When looking for potential compatibility issues, the first thing I check is if it plays nice with Eye-Fi, and it appears the Sony A7 has no known issues, according to Eye-Fi. In that case, I suggest purchasing a 32GB Eye-Fi card, and configuring the A7 to write camera RAW+JPG files to the card. The Mobi will only send the JPG wirelessly to Photosmith, which is perfect. Keyword tag, star rate, and add other metadata to the JPG’s in Photosmith, then when you get back to your Mac or PC with Lightroom, import the camera raw files from the Eye-Fi card into Lightroom via a card reader as you normally would.
Then, when you first sync Photosmith with Lightroom, all your metadata added in Photosmith will transfer to the corresponding camera raw photos in Lightroom. We call this a proxy JPG workflow, and it works amazingly well – there’s no manual intervention required to match the camera raw files in Lightroom to the proxy JPG’s in Photosmith!
Proxy JPG workflow can really save a lot of time – In my day job as an event photographer, I use proxy JPG as a means of making quick picks and rejects and adding star ratings while still in the field. This is called field triage. If I have an extended period of downtime, I may even get to work on keyword tagging or caption writing. This works well because when I get back to the studio, after importing the camera raws into Lightroom, a quick sync will transfer all my metadata from Photosmith to Lightroom. With most or all of the culling, star rating, and keywording out of the way, I can then jump right into Develop module in Lightroom and get to work.
Photosmith allows me to leverage what would otherwise be downtime in the field, getting the culling and tagging out of the way, so I can immediately start Develop module work in Lightroom, when I’m back in the studio on a much larger color-calibrated screen.
Is the app going to be updated for iOS any time soon?. If so, what’s the estimated release date/month?
Yes, we’re working on an iOS7 interface overhaul, along with a bunch of other surprises that we’re ridiculously excited about. Our plans requires a lot of extra effort from everyone on our team – and is part of the reason why we’re a little bit behind on answering support tickets the past few months. As for estimated release timeline – the next version will be released when it’s ready… and not a moment sooner. We are in a very unique position of not having to answer to shareholders or investors, and aren’t under artificial pressure to ship new versions on specific dates.

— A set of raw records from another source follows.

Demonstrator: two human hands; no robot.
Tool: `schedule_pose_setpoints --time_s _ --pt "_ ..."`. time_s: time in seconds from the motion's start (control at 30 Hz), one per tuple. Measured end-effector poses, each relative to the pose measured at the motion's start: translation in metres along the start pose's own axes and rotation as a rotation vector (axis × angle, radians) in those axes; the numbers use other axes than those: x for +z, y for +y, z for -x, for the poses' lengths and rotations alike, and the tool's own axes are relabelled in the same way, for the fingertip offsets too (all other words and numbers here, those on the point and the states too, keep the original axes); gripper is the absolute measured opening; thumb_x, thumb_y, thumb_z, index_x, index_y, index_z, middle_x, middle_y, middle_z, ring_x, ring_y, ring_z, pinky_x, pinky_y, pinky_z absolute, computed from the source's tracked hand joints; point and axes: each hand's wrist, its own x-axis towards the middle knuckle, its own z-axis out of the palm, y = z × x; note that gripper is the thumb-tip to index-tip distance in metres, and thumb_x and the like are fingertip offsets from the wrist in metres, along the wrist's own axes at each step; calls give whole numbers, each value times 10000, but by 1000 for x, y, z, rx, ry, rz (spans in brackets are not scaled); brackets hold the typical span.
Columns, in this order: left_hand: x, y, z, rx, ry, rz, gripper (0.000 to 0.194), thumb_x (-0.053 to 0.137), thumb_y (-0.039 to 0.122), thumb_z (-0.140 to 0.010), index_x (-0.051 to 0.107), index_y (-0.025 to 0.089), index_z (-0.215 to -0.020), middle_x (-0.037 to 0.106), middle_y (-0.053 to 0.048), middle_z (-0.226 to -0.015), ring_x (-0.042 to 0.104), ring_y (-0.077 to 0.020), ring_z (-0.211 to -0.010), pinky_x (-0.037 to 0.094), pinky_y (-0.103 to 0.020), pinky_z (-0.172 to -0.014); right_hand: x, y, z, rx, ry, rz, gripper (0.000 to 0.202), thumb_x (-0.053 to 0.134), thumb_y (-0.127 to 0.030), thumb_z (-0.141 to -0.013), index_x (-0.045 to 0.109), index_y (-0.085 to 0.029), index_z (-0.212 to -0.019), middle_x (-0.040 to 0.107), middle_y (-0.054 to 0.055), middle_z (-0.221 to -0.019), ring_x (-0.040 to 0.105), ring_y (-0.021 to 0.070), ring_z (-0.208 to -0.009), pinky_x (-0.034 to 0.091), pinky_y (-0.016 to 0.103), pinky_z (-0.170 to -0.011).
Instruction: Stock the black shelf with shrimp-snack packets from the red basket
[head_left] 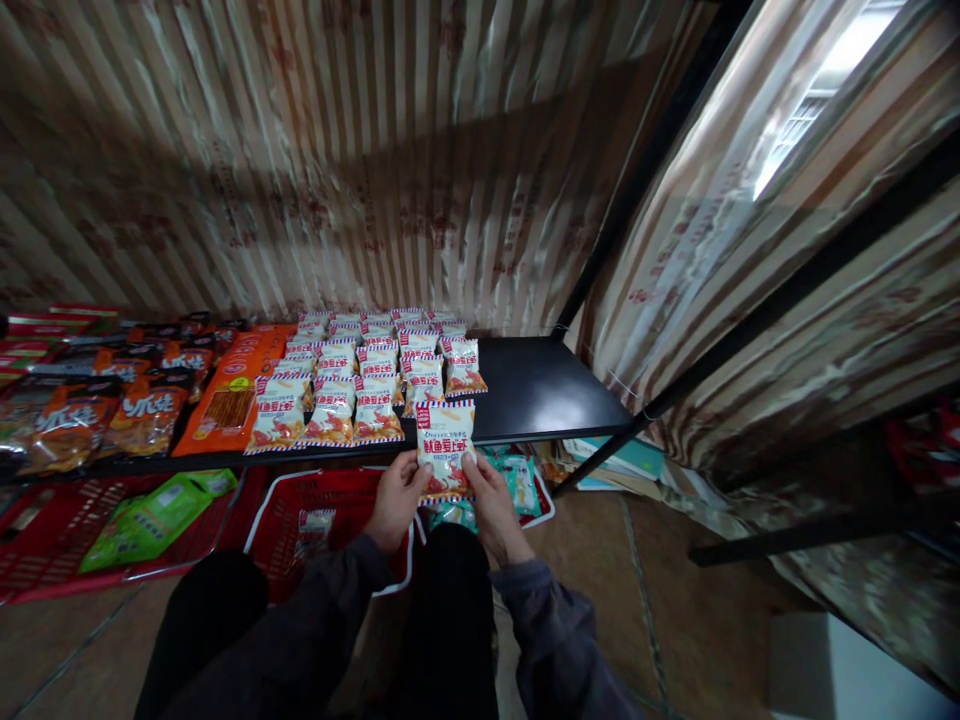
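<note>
Between my two hands is a small white snack bag (447,440) with a striped top edge and red print. My left hand (397,500) pinches its lower left side, and my right hand (493,502) pinches its lower right side. The bag is held upright in front of the black shelf's (536,385) front edge. Behind it, rows of matching white snack bags (331,400) stand on the shelf. Below my left hand, a red basket (281,530) holds one similar small bag (315,528). Green-white packets (521,480) lie below my right hand.
Orange packs (240,385) and orange-black snack bags (150,405) fill the shelf's left side. Another red basket (195,555) at lower left holds a green bag (161,515). Black posts (660,400) rise at right. Striped curtain cloth (360,150) hangs behind. A white box (847,670) sits lower right.
</note>
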Motion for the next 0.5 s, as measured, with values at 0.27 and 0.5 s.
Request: schedule_pose_setpoints --time_s 0.27,0.5 --pt "27 -22 -29 62 -4 -42 341 711 367 -666 610 169 -925 696 -95 -942 649 -227 -890 486 -375 -843 -27 -10 -23 -34 72 71 427 692 -511 -674 664 -198 -963 722 40 -908 652 244 -825 517 394 -762" --pt "55 -30 -67 104 13 -148 284 670 290 -706 600 219 -971 694 -70 -941 639 -235 -914 460 -374 -875 -50 -27 -59 -106 93 154 435 671 -511 -699 661 -192 -995 715 31 -906 637 228 -828 498 369 -772"
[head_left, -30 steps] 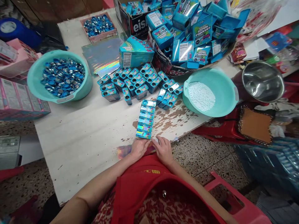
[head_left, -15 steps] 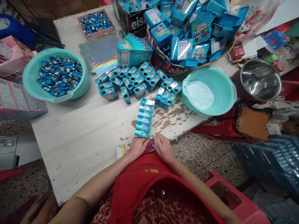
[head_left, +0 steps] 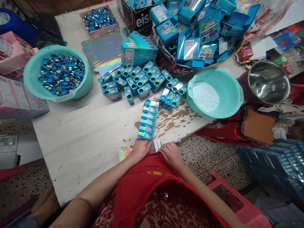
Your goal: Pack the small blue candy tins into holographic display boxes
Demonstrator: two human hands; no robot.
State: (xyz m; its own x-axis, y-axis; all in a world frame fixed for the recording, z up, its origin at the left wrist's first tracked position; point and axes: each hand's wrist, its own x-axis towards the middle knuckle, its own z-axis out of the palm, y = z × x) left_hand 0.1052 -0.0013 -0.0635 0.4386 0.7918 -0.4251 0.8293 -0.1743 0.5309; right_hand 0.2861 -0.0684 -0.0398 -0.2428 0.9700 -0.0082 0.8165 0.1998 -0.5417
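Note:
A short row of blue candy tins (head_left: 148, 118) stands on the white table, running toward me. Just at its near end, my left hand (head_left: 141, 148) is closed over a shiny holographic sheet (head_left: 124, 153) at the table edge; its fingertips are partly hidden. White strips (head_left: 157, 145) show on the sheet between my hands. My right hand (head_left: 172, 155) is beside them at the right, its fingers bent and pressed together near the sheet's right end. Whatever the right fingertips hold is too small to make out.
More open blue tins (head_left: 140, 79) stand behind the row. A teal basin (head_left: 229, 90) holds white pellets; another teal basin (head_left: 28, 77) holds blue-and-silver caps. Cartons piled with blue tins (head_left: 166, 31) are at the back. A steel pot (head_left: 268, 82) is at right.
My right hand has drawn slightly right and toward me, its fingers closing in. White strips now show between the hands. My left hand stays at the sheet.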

Are there plans to support Sandisk Wireless Media Connect drives?. They are the perfect accessory for an iPad + Photosmith workflow.

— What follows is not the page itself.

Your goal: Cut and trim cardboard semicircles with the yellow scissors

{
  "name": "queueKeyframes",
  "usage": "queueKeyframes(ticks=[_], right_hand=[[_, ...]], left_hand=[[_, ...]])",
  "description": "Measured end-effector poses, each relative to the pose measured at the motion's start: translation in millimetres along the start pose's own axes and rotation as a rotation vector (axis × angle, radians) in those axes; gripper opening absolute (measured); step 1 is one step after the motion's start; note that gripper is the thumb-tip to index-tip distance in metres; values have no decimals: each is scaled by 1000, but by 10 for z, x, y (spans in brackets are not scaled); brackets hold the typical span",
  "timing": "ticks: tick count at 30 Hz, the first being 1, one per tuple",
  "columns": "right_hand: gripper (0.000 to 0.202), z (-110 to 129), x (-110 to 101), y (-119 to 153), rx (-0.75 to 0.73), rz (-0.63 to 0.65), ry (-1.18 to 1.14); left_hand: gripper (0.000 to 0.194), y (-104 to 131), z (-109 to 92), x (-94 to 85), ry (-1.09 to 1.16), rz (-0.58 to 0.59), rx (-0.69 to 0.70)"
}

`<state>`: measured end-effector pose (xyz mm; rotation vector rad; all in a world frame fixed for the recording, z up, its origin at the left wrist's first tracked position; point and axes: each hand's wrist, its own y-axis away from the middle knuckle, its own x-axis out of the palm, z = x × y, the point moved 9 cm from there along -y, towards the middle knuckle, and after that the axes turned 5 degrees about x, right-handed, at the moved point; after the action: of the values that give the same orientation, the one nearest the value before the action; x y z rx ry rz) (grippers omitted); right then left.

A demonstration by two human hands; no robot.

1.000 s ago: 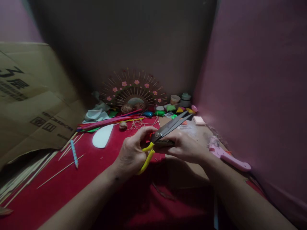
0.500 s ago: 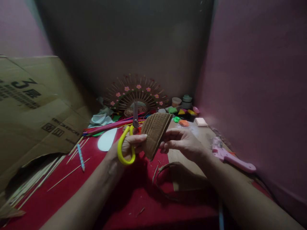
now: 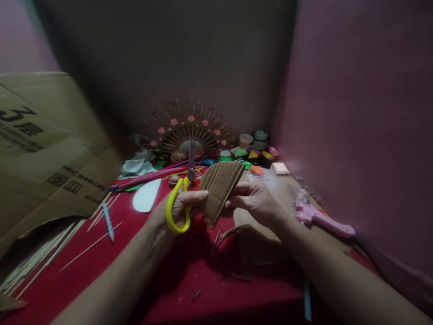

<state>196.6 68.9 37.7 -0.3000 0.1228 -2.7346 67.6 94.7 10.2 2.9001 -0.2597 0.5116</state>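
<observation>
A half-round piece of corrugated cardboard is held up above the red tablecloth. My left hand pinches its left edge, thumb on the near face. Yellow-handled scissors hang on that same hand by a handle loop, blades pointing up and away. My right hand grips the slanted right edge, its fingers partly behind the piece. A white half-round paper shape lies on the cloth left of my left hand. Thin cardboard offcuts curl on the cloth below the piece.
A large cardboard sheet leans at left above wooden sticks and a blue pencil. At right lies a pink glue gun. A flowered fan-shaped decoration stands at the back, with clay packets and pipe cleaners before it.
My right hand has closed in on the cardboard piece's right edge, and the piece has turned slightly. The background has shifted a little left in view; the scissors stay on my left hand.
</observation>
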Motion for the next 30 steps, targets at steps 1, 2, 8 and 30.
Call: queueKeyframes(ticks=[1,2,8,30], right_hand=[[16,0,-4,-4,-3,-5,3],[16,-2,-7,-7,-4,-9,7],[14,-1,-1,5,-6,-5,17],[15,-153,2,139,-98,-355,-390]], left_hand=[[35,6,-3,-4,8,-11,-3],[32,9,-8,-1,15,-12,-1],[39,-14,-58,67,4,98,75],[50,248,-191,253,0,17,448]])
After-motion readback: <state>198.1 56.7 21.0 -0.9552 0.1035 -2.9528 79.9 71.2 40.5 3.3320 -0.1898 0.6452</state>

As we recently discovered from Sandisk, they’ve chosen to not allow developers read/write access to their hardware.
However, it’s actually worse than that – Like Eye-Fi’s native iOS app, SanDisk’s iOS app changes the camera-generated filename when saving photos from the Sandisk Wireless Media Connect to iPad’s Camera Roll. This means photos will have a completely different filename than the one assigned by the camera. This makes the Sandisk Wireless Media Connect drive completely unsuitable for Photosmith’s proxy JPG workflow.
Until Sandisk decides to allow open access for reading and writing to their Wireless Media Connect dive, or they fix their app to not clobber filenames, there’s unfortunately not a lot we can do.